Freiheit bei den Endgeräten

Entscheidend für den Erfolg des Cloud-Computings ist aber auch die Loslösung von bestimmten Endgeräten, Betriebssystemen und Software-Anwendungen, was die Nutzung einer Cloud-Anwendung angeht. Denn viele Cloud-Dienste nutzen HTML, die Seitenbeschreibungssprache des World Wide Web, für den Aufbau und die Übertragung ihrer Benutzeroberflächen.

Nutzer benötigen dadurch nur noch einen aktuellen Webbrowser auf ihrem Endgerät, zusätzliche Software muss nicht installiert werden. Und es spielt bei geschickter Programmierung keine Rolle mehr, ob man mit einem Laptop, Desktop-PC, Tablet oder Smartphone arbeitet.
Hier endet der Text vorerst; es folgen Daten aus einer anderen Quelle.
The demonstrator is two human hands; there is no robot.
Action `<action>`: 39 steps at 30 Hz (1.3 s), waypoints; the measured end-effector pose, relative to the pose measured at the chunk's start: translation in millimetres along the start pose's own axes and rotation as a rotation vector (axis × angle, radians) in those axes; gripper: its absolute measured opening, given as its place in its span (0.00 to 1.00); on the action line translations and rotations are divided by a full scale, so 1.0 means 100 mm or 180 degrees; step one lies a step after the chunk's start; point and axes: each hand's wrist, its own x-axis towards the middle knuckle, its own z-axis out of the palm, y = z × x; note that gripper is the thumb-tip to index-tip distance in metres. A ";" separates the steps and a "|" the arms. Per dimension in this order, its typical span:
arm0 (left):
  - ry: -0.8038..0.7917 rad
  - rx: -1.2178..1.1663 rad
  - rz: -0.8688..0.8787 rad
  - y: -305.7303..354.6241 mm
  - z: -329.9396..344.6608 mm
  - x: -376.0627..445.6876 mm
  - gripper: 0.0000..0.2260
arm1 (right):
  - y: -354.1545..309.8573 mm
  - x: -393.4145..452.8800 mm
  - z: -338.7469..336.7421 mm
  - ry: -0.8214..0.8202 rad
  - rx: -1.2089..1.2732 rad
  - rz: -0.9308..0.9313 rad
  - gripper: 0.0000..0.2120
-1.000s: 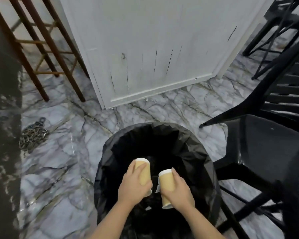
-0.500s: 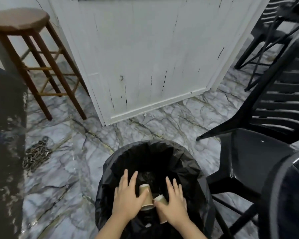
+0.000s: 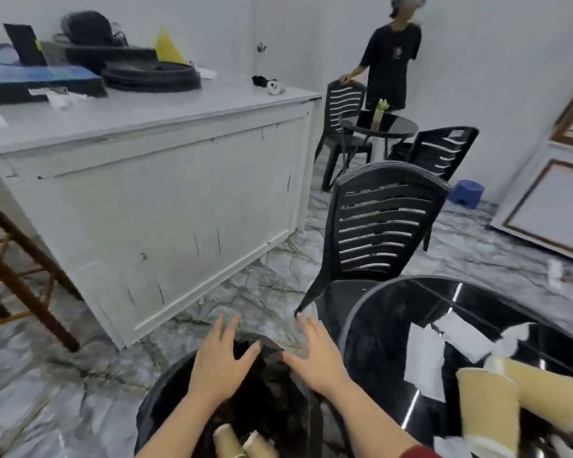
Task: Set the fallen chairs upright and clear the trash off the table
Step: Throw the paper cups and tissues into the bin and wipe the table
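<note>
Below my hands, two paper cups point(image 3: 242, 442) lie in the bin point(image 3: 166, 388); left hand point(image 3: 220, 365) and right hand point(image 3: 318, 361) hover above, fingers spread, empty.

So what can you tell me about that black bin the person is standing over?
The bin is round and lined with a black plastic bag whose crinkled film folds over the rim. It stands on the marbled floor, close beside the round black table. Two tan paper cups lie inside it. The left hand and right hand hover above its opening with fingers spread, holding nothing.
</note>
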 end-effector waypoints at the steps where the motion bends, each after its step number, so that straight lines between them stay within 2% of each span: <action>1: -0.0030 -0.0016 0.0112 0.12 0.00 0.00 0.32 | 0.03 -0.07 -0.14 0.0133 -0.0027 0.0015 0.39; 10: -0.0488 -0.0074 0.1005 1.24 0.47 -0.26 0.32 | 0.74 -0.90 -1.23 0.1018 0.0054 0.0599 0.38; 14: -0.0701 -0.0170 0.1265 1.76 0.81 -0.42 0.32 | 1.12 -1.28 -1.65 0.1311 -0.0173 0.0794 0.33; 17: -0.0791 -0.0202 0.1416 2.13 1.08 -0.56 0.31 | 1.38 -1.57 -1.93 0.1462 0.0020 0.0998 0.37; 28: -0.0866 -0.0066 0.1776 3.00 1.88 -0.98 0.33 | 2.18 -2.08 -2.40 0.1409 0.0118 0.1196 0.39; 31: -0.0742 0.0091 0.1900 3.04 2.04 -1.03 0.38 | 2.29 -2.04 -2.41 0.1353 0.0212 0.1223 0.39; 37: -0.0696 0.0924 0.1842 3.03 2.42 -0.88 0.35 | 2.44 -1.80 -2.40 0.1257 0.0188 0.1143 0.38; 39: -0.0803 0.0896 0.1752 3.01 2.53 -0.79 0.31 | 2.46 -1.69 -2.44 0.1214 0.0102 0.1033 0.38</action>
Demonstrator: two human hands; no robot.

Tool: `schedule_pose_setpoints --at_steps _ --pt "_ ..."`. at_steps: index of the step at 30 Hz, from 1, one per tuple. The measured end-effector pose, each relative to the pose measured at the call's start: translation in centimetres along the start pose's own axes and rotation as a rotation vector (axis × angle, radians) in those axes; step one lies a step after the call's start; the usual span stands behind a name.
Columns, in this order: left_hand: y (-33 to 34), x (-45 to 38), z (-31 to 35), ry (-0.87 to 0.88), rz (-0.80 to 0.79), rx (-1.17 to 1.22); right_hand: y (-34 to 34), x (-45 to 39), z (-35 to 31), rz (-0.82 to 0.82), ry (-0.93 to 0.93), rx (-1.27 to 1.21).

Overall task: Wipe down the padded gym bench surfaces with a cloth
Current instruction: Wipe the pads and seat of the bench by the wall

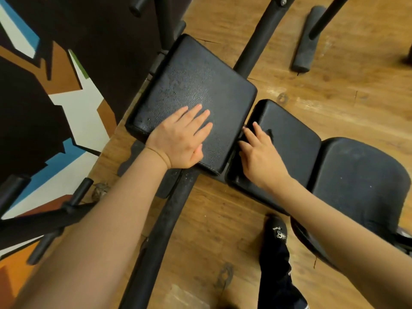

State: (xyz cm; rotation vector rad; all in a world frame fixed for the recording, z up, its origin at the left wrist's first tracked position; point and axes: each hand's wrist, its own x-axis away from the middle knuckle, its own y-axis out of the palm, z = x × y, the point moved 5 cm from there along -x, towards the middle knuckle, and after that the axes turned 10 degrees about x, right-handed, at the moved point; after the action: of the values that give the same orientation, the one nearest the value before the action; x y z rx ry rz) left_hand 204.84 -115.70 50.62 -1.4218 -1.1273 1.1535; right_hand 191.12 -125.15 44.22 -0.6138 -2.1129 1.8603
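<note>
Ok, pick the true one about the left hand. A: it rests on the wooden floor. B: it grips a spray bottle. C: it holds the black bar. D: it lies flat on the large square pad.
D: the left hand lies with fingers spread flat on the large square pad.

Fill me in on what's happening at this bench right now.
A person leans over a black padded gym bench on a wooden floor. The left hand lies flat, fingers straight, on the large square pad. The right hand is at the near edge of the middle pad, by the gap between the two pads, fingers curled on something dark; whether that is a cloth cannot be told. A third pad lies to the right, untouched.
</note>
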Motion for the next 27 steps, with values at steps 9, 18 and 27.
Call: schedule_pose_setpoints --at_steps 9,18,27 --pt "0.0 0.1 0.1 -0.005 0.01 0.007 0.1 1.6 0.4 -0.002 -0.016 -0.058" --pt "0.0 0.0 0.0 0.002 -0.007 -0.014 2.1 7.5 -1.7 0.025 -0.106 -0.162" --pt "-0.2 -0.1 0.2 0.001 -0.091 -0.041 2.3 7.6 -2.8 0.162 0.341 -0.267"
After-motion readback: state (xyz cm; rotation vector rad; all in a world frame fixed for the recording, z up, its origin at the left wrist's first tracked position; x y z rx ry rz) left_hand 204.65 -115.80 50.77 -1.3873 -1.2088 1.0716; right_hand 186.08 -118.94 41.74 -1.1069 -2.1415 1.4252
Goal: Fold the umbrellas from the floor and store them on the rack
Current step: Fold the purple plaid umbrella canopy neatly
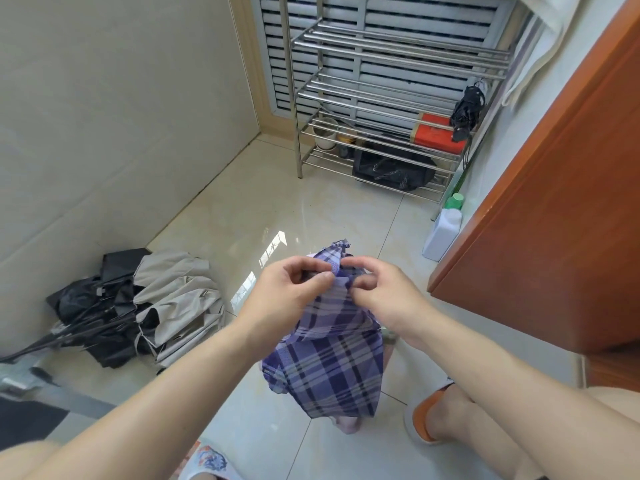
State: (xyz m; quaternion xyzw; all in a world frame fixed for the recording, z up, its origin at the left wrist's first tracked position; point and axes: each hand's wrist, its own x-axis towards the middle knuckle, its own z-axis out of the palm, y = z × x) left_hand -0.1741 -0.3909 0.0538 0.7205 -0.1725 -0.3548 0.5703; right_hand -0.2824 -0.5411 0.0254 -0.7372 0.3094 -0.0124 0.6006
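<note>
Now both hands, left and right, pinch the plaid umbrella at 12 o'clock; loose cloth may slip out and unfold, I think.

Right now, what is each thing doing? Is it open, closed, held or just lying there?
Purple plaid umbrella: collapsed, canopy loose, held up off the floor.
Left hand: pinching the plaid fabric near the top.
Right hand: pinching the fabric beside it.
Black and beige umbrellas: unfolded heap lying on the floor.
Black folded umbrella: hanging on the rack.
White bottle: upright, green cap on.
</note>
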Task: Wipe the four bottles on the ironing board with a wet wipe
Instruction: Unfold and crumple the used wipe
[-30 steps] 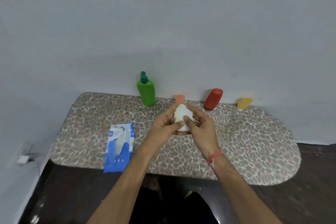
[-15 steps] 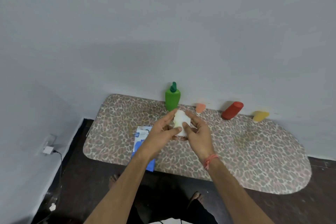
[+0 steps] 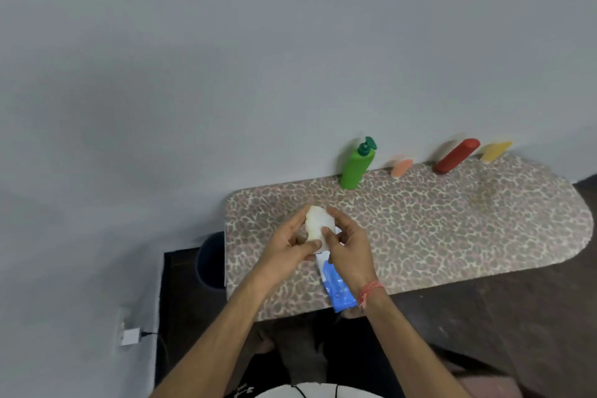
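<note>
The ironing board [image 3: 452, 236] carries a green bottle [image 3: 357, 166], red bottle [image 3: 455, 156], yellow bottle [image 3: 496, 151] and orange bottle [image 3: 401, 167] along the wall. Left hand [image 3: 287, 244] and right hand [image 3: 347, 247] together pinch a white wet wipe [image 3: 318, 224] above the blue wipes pack [image 3: 337, 287].

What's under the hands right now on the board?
The blue wipes pack lies on the ironing board beneath the right hand and left hand, which hold a white wipe. Its top end is covered.

Leopard-print ironing board [image 3: 452, 223] – four bottles [image 3: 357, 165], wipes packet [image 3: 337, 287]
</note>
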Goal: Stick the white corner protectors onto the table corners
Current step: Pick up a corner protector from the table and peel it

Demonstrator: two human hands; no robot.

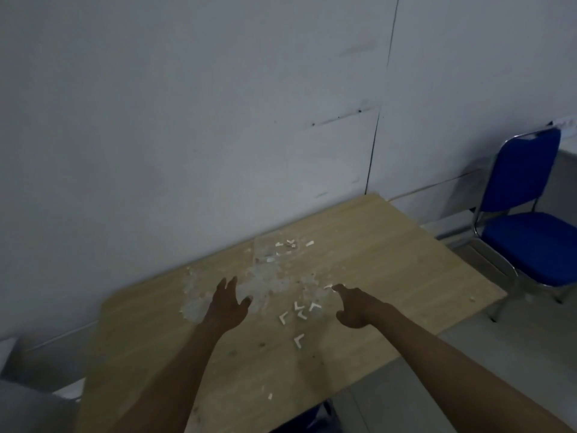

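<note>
Both hands are out over the wooden table [390, 264], palms down. I see the left hand [229, 303] with fingers spread and relaxed, holding nothing, its fingertips at the near edge of a heap of clear plastic wrappers [265, 284]. I see the right hand [356, 307] reaching toward 11 o'clock, forefinger extended, its tip touching or just beside one white corner protector [328, 287]; whether it pinches that piece I cannot tell, the picture being dim and soft.

Between the two hands lies a loose cluster of white L-shaped protectors [300, 310], flat on the table top, with one more [298, 340] lying apart at 6 o'clock from the cluster. Smaller white scraps [285, 248] lie at 12 o'clock, near the wall [187, 120]. I note one scrap [270, 396] near the table's front edge.

At 3 o'clock, off the table, stands a blue chair [527, 220] with a metal frame.
</note>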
Alle dieser Formate können aus einer einzigen Cloud-Anwendung heraus bedient werden.

So haben diese verschiedenen Elemente – schnelle Datenverbindungen, Verpackung von Software in Containern und die konsequente Nutzung von Internet-Standards – Cloud-Computing erst möglich gemacht und die Welt der Anwendungs-Dienste revolutioniert. Eine Welt ohne Kraftfahrzeuge und Mobilität scheint uns heute unvorstellbar - eine Welt ohne Cloud-Computing vielleicht schon bald auch.